*** Opening Data section ***

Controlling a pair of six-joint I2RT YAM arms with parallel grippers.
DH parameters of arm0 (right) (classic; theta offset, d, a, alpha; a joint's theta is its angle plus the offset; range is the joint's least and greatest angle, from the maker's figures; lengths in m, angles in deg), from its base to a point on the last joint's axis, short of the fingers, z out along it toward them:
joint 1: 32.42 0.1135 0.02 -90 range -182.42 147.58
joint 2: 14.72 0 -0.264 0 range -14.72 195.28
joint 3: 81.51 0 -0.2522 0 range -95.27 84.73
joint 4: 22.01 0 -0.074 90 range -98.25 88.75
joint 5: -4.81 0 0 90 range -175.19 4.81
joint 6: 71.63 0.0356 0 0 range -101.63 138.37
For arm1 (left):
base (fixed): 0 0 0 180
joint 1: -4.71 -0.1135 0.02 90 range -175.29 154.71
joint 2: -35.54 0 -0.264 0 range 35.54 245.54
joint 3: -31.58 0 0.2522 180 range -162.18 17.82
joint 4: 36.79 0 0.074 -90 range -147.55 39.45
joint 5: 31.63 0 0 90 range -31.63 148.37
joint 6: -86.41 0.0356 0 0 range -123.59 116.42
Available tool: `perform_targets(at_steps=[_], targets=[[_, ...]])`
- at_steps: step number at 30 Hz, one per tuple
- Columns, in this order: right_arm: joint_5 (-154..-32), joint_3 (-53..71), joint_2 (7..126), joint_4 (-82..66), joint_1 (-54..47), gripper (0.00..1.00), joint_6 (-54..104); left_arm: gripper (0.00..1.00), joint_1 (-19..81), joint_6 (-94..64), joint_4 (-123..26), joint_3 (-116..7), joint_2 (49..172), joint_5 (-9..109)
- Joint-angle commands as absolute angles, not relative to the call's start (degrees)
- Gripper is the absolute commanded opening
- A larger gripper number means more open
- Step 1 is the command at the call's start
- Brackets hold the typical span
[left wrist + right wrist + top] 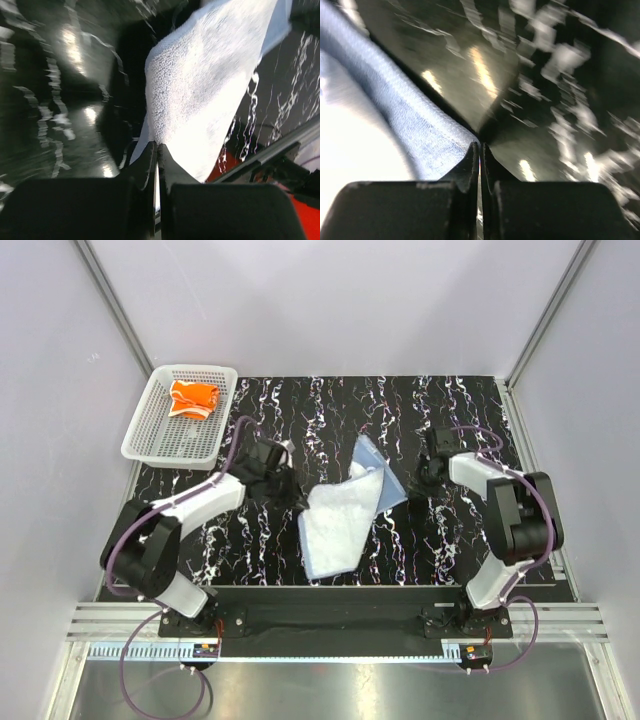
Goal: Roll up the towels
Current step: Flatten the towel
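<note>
Towels: I count two
orange towel (193, 398): in mesh basket (150, 432)
light blue towel (340, 520): right of basket
left fingers (144, 165), right fingers (493, 165): pinching it

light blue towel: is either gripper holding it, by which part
The left gripper pinches the light blue towel at its left edge; the right gripper seems shut on its hemmed right corner.

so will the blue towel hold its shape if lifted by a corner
Probably not: the light blue towel lies creased and folded over itself, so it looks floppy. Its looped pile likely grips rather than slips. Thin, so probably light.
</note>
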State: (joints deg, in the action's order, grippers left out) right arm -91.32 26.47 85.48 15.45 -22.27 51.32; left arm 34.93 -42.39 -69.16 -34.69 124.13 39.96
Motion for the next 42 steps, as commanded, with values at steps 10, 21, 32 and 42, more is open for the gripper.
perform_targets(at_steps=[10,21,32,42], targets=[[-89.24,37.44,64.48,24.87,-23.46,0.00,56.69,0.13,31.78,-33.38,-90.71,-43.09,113.59,77.40],[-88.09,39.55,54.10,33.14,-23.46,0.00,58.01,0.91,29.76,-36.54,-96.33,-49.07,122.91,82.99],[-85.10,43.33,44.53,38.07,-23.46,0.00,62.75,0.91,32.83,-40.33,-85.36,-34.92,116.48,67.70],[-85.54,44.48,36.96,42.19,-23.46,0.00,67.42,0.91,30.82,-35.40,-79.73,-42.47,132.20,60.93]])
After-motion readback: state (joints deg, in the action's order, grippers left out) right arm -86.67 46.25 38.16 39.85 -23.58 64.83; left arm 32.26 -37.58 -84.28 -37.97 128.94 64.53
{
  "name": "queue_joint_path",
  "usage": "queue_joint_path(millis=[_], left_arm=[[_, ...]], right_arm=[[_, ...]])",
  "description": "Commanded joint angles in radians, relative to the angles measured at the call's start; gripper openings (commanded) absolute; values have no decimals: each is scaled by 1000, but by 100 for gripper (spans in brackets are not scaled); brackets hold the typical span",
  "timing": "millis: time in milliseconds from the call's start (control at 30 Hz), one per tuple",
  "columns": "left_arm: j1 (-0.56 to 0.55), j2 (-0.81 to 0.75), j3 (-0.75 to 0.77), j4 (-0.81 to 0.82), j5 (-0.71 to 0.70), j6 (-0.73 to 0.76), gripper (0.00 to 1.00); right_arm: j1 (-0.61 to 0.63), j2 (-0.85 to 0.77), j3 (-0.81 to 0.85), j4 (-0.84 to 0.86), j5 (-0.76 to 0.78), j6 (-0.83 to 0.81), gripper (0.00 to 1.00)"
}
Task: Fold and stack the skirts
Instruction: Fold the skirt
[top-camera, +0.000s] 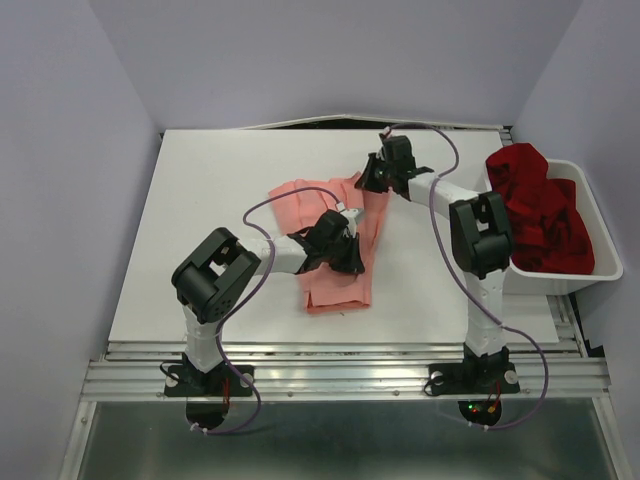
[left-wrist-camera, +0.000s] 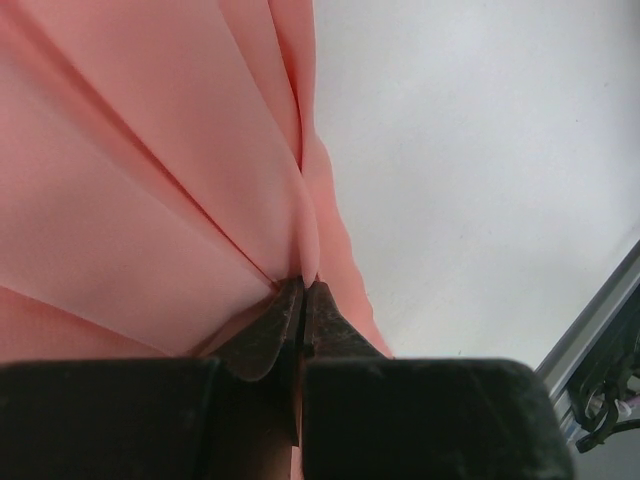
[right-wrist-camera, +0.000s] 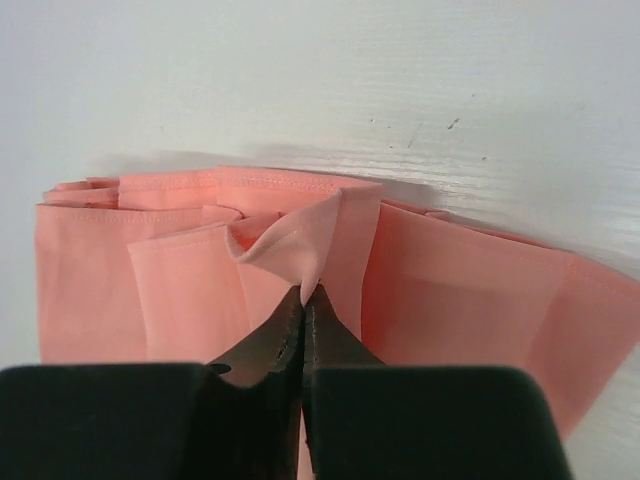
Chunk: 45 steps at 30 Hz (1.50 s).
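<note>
My left gripper (left-wrist-camera: 303, 290) and right gripper (right-wrist-camera: 304, 295) pinch folds of the salmon-pink skirt (top-camera: 340, 285) at the table (top-camera: 200, 200) centre — arms (top-camera: 285, 255) hide its middle. Deep red skirt (top-camera: 540, 215) heaped in the bin (top-camera: 560, 282), right edge; room lies leftward.

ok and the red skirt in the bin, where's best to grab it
Probably pinch the raised fold at the far end of the red skirt, coming straight down from above: it lies crumpled in the white bin, whose walls block the sides.

Salmon-pink skirt (top-camera: 340, 288) on white table (top-camera: 200, 230), red skirt (top-camera: 540, 215) in bin (top-camera: 560, 282)
</note>
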Motion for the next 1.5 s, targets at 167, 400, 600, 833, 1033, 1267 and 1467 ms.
queue_joint_path(millis=[167, 400, 600, 833, 1033, 1267, 1467], left_arm=[[3, -11, -27, -45, -33, 1, 8], [3, -23, -36, -40, -36, 3, 8], [-1, -34, -40, -45, -38, 7, 8], [-18, -116, -57, -54, -78, 33, 19], [-21, -248, -18, -146, -113, 171, 58], [-29, -507, 44, -273, -203, 514, 98], [-30, -799, -122, -374, -115, 886, 99]], right_arm=[[-46, -255, -12, -24, 171, -86, 1], [-55, -243, -92, -56, 301, -146, 1], [-64, -142, -81, -36, 386, -183, 1], [-64, -28, -45, 40, 380, -223, 1], [-64, 33, 17, -36, 293, -246, 4], [-64, -65, 34, -101, 237, -240, 69], [-64, -186, 47, -183, 64, -257, 100]])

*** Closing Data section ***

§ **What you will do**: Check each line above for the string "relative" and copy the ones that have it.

§ **Exercise answer**:
- Joint-angle commands as absolute angles, not relative to the call's start (degrees)
  "description": "Commanded joint angles in radians, relative to the angles measured at the call's start; gripper openings (commanded) absolute; values have no decimals: each is scaled by 1000, but by 100 for gripper (spans in brackets are not scaled); brackets hold the typical span",

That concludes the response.